What's needed is an exact retyping of the lines from the start of the listing up to and including the line with "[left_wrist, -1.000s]", minus any pictures.

BEGIN DATA EXCERPT

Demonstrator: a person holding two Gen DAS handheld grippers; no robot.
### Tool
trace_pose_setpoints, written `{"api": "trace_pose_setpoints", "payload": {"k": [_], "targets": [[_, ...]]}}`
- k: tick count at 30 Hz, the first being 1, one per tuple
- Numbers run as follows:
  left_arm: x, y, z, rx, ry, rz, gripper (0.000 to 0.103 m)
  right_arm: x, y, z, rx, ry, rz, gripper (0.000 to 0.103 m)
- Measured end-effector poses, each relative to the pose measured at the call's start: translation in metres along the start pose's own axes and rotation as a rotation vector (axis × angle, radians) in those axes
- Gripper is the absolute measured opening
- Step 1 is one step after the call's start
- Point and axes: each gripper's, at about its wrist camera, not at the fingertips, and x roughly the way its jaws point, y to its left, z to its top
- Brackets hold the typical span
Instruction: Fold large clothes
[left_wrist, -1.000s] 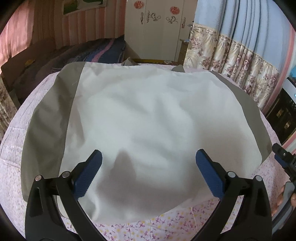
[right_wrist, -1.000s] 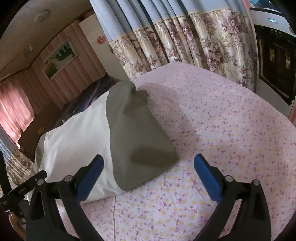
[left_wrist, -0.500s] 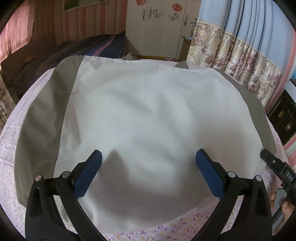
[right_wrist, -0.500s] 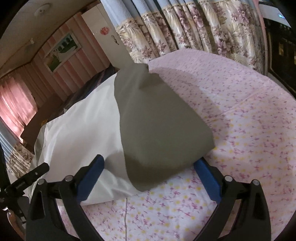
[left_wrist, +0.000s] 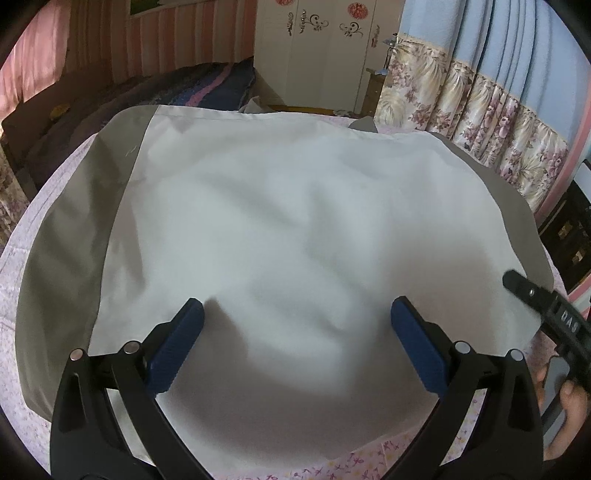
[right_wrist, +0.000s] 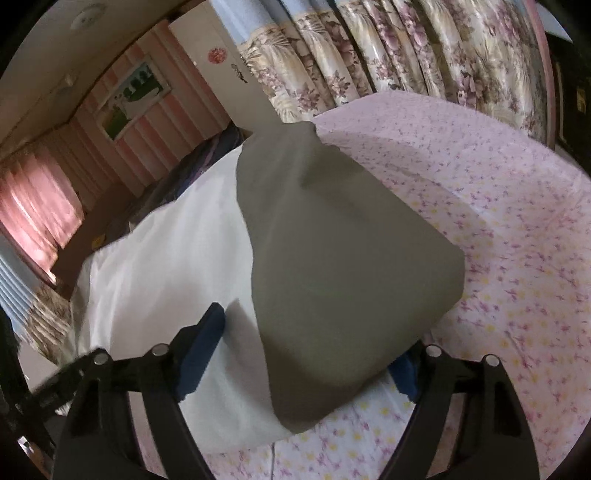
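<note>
I have the white garment (left_wrist: 295, 229) spread flat on the pink floral bedsheet (right_wrist: 498, 206), its grey sleeve panels lying along the left and right sides. My left gripper (left_wrist: 295, 332) hangs over the near hem with its jaws wide apart, holding nothing. My right gripper (right_wrist: 314, 347) is at the near right corner, jaws also spread, with the grey sleeve (right_wrist: 343, 258) between them; the right blue pad is partly hidden behind the cloth, so I cannot tell whether it touches.

The risks, as I judge them:

- The right jaws straddle a broad stretch of sleeve. If I close here I may bunch a thick wad instead of pinching an edge, and the fold would come out lumpy.
- A soft ripple shows in the white panel just beyond my left pads. Grabbing there would catch only the top layer and drag it off the one beneath.
- The fabric looks thin and slippery; lifting one side faster than the other would skew the whole piece across the sheet.
- The sheet sits right under the hem, so a low pinch could take it up too.
</note>
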Motion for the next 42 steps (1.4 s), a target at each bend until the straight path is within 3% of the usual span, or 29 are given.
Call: {"api": "trace_pose_setpoints", "payload": {"k": [9,14,19,24,27,29,31,40,42], "targets": [[0.002,-0.005,0.000,-0.003,0.003,0.021,0.100,-0.023,-0.012,-0.017,0.064,-0.036,-0.071,0.083],[0.003,-0.010,0.002,0.001,0.015,0.018,0.100,-0.007,-0.014,0.002,0.044,-0.033,-0.047,0.086],[-0.014,-0.014,0.001,-0.035,-0.013,-0.094,0.100,0.009,-0.013,0.017,0.040,-0.020,0.008,0.084],[-0.004,-0.024,-0.002,-0.006,0.011,-0.048,0.098,0.002,-0.011,0.009,0.023,0.000,0.003,0.082],[-0.013,-0.027,-0.002,0.002,-0.025,-0.029,0.065,-0.006,-0.013,0.002,0.007,0.009,0.002,0.083],[-0.016,-0.031,0.001,0.012,-0.033,-0.033,0.028,-0.008,-0.013,0.001,-0.008,0.019,-0.006,0.083],[-0.021,-0.036,0.003,0.015,-0.044,-0.045,0.015,-0.011,-0.011,0.001,-0.034,0.020,-0.018,0.083],[0.002,-0.041,-0.007,0.012,0.013,-0.028,0.015,-0.021,-0.021,-0.009,-0.019,0.035,-0.007,0.083],[0.006,-0.041,-0.008,0.014,0.020,-0.026,0.015,-0.013,-0.016,-0.005,-0.033,0.026,-0.011,0.079]]}}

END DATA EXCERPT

[REPLY TO THE EXERCISE]
Demonstrator: a person holding two Gen DAS handheld grippers; no robot.
### Tool
trace_pose_setpoints, written `{"api": "trace_pose_setpoints", "payload": {"k": [_], "targets": [[_, ...]]}}`
- k: tick count at 30 Hz, the first being 1, one per tuple
- Numbers run as follows:
  left_arm: x, y, z, rx, ry, rz, gripper (0.000 to 0.103 m)
  right_arm: x, y, z, rx, ry, rz, gripper (0.000 to 0.103 m)
- Measured end-effector poses, each relative to the pose measured at the call's start: translation in metres along the start pose's own axes and rotation as a rotation vector (axis × angle, radians) in those axes
- Gripper is the absolute measured opening
- Step 1 is one step after the call's start
- Point and axes: each gripper's, at about its wrist camera, not at the fingertips, and x roughly the way its jaws point, y to its left, z to its top
- Brackets hold the typical span
Instruction: Fold large clothes
[left_wrist, -1.000s] 

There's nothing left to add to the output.